Absolutely!! Buy a battery tender now and use it! Will eliminate headaches, especially this time of year!


----------



## sadworld (Aug 4, 2003)

Swamp Monster said:


> Absolutely!! Buy a battery tender now and use it! Will eliminate headaches, especially this time of year!


where would you get one and any special brand you'd recomend? i have a polaris sportsman 500ho 2001...thanks.


----------



## bigcountrysg (Oct 9, 2006)

sadworld said:


> where would you get one and any special brand you'd recomend? i have a polaris sportsman 500ho 2001...thanks.

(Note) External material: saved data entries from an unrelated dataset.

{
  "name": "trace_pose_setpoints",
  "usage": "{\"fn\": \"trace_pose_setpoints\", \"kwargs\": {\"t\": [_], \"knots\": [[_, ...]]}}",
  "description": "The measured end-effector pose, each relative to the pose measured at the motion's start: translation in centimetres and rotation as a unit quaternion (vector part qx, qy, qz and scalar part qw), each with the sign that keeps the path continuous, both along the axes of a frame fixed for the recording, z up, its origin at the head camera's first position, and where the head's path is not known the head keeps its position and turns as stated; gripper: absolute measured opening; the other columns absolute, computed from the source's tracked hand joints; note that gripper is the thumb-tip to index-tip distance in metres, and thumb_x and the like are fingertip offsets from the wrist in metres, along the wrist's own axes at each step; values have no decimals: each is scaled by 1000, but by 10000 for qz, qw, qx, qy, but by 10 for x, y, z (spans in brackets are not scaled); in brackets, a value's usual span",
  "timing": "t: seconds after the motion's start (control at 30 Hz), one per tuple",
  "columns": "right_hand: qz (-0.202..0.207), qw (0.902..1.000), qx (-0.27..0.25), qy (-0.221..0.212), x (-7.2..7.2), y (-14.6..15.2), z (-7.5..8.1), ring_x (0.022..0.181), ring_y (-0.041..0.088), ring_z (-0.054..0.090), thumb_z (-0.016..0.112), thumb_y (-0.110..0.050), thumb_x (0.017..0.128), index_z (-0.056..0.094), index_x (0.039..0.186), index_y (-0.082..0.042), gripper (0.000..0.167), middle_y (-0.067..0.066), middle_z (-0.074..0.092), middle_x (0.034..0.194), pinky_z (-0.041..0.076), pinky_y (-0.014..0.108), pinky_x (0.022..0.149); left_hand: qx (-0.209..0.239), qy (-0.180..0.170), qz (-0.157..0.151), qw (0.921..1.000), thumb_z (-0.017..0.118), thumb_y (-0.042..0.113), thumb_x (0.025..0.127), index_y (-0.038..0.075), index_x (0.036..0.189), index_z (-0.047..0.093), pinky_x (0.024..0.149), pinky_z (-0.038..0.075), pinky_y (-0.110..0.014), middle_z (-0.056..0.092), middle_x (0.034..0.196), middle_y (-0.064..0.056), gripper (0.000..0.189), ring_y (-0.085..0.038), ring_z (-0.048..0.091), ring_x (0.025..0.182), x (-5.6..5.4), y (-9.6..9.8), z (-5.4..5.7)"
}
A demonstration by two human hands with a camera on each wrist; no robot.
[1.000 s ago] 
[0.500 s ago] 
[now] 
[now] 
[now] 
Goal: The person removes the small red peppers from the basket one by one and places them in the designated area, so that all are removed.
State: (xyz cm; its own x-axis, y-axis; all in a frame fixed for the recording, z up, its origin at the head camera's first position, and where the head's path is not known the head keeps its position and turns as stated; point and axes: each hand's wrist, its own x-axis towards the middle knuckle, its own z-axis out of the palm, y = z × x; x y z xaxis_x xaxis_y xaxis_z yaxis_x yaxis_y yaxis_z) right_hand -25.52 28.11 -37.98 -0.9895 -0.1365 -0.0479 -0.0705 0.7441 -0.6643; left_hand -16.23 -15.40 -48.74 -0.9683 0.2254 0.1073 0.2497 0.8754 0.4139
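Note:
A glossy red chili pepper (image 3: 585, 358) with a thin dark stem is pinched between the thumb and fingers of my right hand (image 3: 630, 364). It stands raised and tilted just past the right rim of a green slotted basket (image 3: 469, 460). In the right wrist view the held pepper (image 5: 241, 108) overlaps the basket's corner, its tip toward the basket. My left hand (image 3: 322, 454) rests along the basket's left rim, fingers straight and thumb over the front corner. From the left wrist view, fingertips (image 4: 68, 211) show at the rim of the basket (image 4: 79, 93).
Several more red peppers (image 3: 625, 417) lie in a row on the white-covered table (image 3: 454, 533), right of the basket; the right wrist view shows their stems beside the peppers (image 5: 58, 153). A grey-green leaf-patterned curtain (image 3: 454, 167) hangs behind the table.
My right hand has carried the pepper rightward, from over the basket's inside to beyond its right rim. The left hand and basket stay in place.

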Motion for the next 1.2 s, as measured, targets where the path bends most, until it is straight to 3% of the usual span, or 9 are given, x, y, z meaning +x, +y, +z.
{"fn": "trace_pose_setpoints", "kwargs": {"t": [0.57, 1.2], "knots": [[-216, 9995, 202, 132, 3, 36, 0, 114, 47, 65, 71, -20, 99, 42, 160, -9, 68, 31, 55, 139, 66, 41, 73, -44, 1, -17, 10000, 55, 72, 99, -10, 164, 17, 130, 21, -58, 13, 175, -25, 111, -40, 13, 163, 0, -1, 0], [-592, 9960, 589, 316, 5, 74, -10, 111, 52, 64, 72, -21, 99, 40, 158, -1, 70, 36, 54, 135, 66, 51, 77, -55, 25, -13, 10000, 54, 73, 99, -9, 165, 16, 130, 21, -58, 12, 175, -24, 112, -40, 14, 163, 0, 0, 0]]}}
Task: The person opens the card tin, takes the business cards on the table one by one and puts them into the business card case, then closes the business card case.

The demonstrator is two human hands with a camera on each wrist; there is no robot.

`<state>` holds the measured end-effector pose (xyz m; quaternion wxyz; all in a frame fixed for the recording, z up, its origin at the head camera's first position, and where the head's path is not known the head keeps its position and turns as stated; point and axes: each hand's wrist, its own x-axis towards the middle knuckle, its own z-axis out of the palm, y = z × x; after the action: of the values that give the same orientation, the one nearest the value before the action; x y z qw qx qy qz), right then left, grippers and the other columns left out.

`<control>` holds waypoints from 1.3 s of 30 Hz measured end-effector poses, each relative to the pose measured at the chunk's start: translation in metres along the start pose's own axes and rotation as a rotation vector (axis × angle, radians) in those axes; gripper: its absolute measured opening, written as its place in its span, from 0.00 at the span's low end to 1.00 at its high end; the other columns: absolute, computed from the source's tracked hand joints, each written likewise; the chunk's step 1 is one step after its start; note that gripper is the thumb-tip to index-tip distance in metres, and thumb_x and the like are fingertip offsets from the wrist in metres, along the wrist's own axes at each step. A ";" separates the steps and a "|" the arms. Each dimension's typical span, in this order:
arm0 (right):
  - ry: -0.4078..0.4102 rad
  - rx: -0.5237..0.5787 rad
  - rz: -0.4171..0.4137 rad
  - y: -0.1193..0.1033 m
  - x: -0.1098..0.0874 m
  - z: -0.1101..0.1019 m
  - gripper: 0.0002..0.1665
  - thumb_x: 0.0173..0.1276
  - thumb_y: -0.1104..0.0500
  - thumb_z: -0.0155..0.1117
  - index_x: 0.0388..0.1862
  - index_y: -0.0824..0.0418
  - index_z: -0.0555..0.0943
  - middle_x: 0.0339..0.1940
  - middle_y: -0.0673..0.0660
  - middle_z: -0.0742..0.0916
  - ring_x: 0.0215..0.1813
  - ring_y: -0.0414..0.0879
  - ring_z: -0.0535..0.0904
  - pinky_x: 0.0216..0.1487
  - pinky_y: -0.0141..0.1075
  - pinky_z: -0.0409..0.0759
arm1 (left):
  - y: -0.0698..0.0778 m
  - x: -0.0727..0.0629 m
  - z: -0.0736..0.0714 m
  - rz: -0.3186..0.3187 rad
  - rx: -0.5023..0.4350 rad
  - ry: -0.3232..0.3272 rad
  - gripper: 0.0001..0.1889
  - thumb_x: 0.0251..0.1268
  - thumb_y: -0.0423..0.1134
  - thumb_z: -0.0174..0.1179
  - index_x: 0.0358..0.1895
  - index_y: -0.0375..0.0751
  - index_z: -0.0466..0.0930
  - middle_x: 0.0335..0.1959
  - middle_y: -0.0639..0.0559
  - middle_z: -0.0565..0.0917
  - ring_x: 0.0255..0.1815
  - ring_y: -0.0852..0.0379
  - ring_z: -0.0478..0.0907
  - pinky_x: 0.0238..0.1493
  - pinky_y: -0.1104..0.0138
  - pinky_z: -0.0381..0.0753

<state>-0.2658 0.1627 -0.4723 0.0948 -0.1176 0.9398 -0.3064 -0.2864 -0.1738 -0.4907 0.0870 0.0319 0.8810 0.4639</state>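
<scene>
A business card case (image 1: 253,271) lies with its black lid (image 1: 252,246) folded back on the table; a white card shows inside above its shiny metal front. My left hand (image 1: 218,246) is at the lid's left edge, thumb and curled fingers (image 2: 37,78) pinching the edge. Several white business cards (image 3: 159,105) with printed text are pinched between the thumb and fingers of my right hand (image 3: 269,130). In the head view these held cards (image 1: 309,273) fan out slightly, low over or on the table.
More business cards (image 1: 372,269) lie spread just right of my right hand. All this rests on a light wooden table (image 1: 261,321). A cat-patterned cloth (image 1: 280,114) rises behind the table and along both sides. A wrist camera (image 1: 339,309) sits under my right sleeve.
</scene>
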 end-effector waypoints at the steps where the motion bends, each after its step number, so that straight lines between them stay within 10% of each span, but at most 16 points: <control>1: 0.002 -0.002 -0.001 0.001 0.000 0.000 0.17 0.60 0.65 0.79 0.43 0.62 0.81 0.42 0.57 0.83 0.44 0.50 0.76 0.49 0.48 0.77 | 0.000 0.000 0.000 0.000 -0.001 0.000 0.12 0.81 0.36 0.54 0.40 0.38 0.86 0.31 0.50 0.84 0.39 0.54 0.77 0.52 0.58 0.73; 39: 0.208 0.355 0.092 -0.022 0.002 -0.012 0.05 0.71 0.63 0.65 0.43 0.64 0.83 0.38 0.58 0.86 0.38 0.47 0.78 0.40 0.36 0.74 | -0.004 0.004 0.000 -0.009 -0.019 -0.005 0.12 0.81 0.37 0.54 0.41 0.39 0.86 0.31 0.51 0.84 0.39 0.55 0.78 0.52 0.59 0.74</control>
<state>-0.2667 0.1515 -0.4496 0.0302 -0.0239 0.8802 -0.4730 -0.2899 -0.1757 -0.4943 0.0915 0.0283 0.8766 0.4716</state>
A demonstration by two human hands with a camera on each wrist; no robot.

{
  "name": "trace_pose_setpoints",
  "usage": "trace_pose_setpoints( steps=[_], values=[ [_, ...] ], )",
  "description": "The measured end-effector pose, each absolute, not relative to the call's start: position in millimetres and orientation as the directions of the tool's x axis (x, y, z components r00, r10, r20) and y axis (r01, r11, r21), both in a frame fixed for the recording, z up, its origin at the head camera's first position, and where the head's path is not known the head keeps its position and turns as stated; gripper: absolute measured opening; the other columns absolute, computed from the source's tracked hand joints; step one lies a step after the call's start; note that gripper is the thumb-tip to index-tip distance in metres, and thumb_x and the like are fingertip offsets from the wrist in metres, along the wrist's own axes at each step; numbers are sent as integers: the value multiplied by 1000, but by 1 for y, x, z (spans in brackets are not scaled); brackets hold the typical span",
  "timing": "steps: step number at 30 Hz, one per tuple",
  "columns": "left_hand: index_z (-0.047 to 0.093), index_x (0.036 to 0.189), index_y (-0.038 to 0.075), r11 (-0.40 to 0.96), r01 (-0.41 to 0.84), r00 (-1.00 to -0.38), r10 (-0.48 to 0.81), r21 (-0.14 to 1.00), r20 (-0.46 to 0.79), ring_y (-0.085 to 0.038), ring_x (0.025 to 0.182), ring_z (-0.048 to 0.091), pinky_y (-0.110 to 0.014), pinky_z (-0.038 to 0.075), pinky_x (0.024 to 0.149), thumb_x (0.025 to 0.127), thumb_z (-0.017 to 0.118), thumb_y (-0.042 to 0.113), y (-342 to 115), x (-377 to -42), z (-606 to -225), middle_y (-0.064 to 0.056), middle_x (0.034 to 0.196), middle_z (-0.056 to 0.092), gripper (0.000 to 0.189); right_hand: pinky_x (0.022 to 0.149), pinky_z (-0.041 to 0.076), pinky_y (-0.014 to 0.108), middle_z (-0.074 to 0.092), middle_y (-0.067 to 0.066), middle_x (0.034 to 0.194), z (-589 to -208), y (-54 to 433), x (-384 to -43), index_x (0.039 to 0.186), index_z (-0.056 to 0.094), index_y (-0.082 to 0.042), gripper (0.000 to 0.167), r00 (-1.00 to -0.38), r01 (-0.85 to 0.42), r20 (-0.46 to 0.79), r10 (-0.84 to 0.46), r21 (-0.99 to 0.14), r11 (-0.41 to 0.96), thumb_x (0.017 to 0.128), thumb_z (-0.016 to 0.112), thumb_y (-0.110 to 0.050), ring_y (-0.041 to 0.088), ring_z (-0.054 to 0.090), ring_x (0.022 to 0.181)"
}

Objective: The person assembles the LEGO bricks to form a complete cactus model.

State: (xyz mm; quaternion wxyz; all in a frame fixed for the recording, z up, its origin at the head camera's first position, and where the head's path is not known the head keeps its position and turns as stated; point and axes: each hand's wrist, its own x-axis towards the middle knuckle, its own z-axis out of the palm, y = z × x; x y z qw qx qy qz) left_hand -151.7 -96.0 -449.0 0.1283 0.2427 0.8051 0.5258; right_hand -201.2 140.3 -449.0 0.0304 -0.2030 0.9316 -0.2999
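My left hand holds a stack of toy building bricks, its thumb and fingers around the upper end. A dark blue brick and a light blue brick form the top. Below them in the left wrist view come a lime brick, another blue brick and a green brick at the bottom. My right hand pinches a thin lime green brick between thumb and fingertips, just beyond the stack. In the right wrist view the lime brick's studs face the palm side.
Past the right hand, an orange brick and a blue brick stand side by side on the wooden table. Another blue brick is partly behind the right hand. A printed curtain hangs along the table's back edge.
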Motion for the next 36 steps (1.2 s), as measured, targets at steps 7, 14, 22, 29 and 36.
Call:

You can get them at walmart, miejers, or any autoparts store. Just look for a battery tender, not a battery charger. Right now Murrays discount autoparts has them on sale for 30 bucks. You put a pig tail wire harness on your battery connections and then you run the end of that harness to somewhere easily reached. I recommend getting into your air box so it stays dry and clean. Then when your done riding you just plug that wire harness into the battery tender and plug the tender in. They are universal so there is no special one for a specific type of machine. They just keep the battery fresh, and fully charge, which then makes the battery last longer.


----------



## fasthunter (Sep 15, 2006)

bigcountrysg said:


> Yes a battery tender is a good 30 dollar investment for your toys. If you have quads, motorcycles, boats, pwc's, snowmobiles with electric start, lawn mowers, garden tractors, or anything else that is a seasonal item that has electric start or a battery a battery tender is a good investment.


 They really are worth the money. I have one tending my bike battery as I type. Those batteries really don't like cold and sitting forever .


----------



## FYRE926 (Dec 31, 2000)

I too am a Battery Tender fan....I have a unit on my boat and I have the Battery Tender Jr. which I swap between my lawn tractor and my quad...no more dead batteries and they last a ton longer when they are taken care of.


----------